Hawnay Troof + Urxed + Vivian Girls + City Center at Death by Audio, Williamsburg BK

Post Author: Nate Dorr

As part of the new crop of savvy Brooklyners engaged in finding spaces for their favorite bands to fill with exciting noises, this week saw the third show from Strength in Numbers.

Kicked off just a month ago by the efforts of one Karen Soskin (already a familiar face at DIY spots certainly no stranger to setting up good bills — she was involved in the Ms. Bea’s free day shows at this year’s SXSW) Strength in Numbers seems to be joining the capable ranks of E4E1 and Sleep When Dead in keeping you keeping you off the streets but well into music-based trouble. This time around, off the streets and airjabbing your fists and shouting along with new songs by Hawnay Troof. Vice Cooler (of teen noise legends xBxRx) was at his dapper, galvanizing hip-hop best despite the traditional Death by Audio summer swelter, and despite the fact that his live show remains firmly in the “laptop karaoke” tradition of hitting play and letting microphone-swinging charisma and vocal strength be enough. And it was enough. More than.

Incidentally, though Cooler remains Oakland-based, the night had the distinction of being his new album release show. If you’re wondering, the album, Islands of Ayle, is turning out to be a very decent slice of glitched-out party groove. There was also a new Cooler-made art-book on offer, filled with altered photos and vivid scribbles. I’m a sucker for this stuff already, but beyond that the book drew the attention of fellow G-train passengers on my way home afterwards, who shared their brown-bagged Stellas.

The Hawnay Troof set was definitely the central attraction of the evening, but the bill was competently filled out with a couple other electronic sets of a somewhat more live-played variety, and an incongruous but welcome blast of blissed-out static from the guitars and heavily verbed voices of the Vivian Girls.

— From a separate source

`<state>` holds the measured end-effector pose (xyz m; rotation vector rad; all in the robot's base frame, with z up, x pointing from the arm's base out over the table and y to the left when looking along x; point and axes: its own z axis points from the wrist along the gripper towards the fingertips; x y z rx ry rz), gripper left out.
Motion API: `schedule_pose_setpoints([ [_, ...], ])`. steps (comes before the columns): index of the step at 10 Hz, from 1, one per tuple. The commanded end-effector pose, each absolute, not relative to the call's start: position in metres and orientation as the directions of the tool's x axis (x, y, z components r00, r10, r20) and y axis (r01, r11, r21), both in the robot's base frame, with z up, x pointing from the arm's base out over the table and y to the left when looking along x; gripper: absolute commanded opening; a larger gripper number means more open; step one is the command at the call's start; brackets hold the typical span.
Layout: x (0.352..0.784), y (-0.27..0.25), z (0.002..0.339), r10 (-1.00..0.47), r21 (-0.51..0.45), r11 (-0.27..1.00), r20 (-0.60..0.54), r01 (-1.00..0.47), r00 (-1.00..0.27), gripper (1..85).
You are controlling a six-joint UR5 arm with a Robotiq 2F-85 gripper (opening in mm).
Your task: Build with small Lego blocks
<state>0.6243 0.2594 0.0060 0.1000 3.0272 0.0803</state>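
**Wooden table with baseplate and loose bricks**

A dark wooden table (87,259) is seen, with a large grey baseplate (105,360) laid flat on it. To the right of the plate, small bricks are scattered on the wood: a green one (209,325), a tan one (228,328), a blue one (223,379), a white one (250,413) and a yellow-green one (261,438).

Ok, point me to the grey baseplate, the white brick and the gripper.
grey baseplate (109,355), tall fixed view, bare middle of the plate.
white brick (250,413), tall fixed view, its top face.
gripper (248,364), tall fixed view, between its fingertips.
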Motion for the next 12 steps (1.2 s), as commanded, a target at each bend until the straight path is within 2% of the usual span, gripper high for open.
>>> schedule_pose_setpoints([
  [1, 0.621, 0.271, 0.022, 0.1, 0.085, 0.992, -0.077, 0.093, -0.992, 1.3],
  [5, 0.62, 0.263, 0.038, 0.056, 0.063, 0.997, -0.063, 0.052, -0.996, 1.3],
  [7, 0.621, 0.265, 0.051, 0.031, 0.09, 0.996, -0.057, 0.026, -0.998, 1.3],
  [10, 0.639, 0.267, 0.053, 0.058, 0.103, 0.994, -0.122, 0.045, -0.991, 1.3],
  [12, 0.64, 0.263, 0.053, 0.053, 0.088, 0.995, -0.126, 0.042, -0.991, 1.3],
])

Urxed, these days sounding fittingly like a more lushly electronic, mostly-instrumental High Places (fittingly as in it is the solo moniker of HP’s Rob Barber), wove heavy rhythmic nets around pulsingly exotic snatches of melody, and distorted vocals into extra synth lines. Insight into Urxed lyrics via an old interview fragment from last fall, which I still find hilarious:

Rob Barber: I make it up on the spot. So if I’m like feeling something–
High Places bandmate Mary Pearson: But you just put really weird effects on your voice so you’re like, “BLEAH WEAH WEH… WEARGH!”
RB: I’ll be like–
MP: Isn’t that what you do? [laughing]
RB: And then sometimes I’ll be like, “I don’t know what I want to sing about on this song.” And I’ll be like, “This song is a Discharge cover.” And it’ll be a Discharge cover but it doesn’t sound like one.

So we may have been hearing Discharge covers. We may never know. As for the fuller sound this time around than at the last Urxed show I caught, opening for Casiotone for the Painfully Alone, Barber offered this (paraphrased) explanation: “That was the time the PA fell over and I had no treble.” Oh. Well it’s even better with treble.

Opening opener duties were handled by City Center the new solo jittery-electronic-gizmo-tweaking project of Fred Thomas, who surprised me by sounding a lot like Everything Ecstatic-era Four Tet, complete with a full compliment of real-time sample manipulations. Watch his hands: just one exacting twist of a knob and the drums ricochet wildly, faster and faster, until they break orbit. Fingers jab a few buttons and the melody slurs into infinity. Suddenly another knob spin and everything drops smoothly back into place. So yeah, it’s not the most kinetic experience to be sure, but still a thoroughly impressive command of esoteric hardware.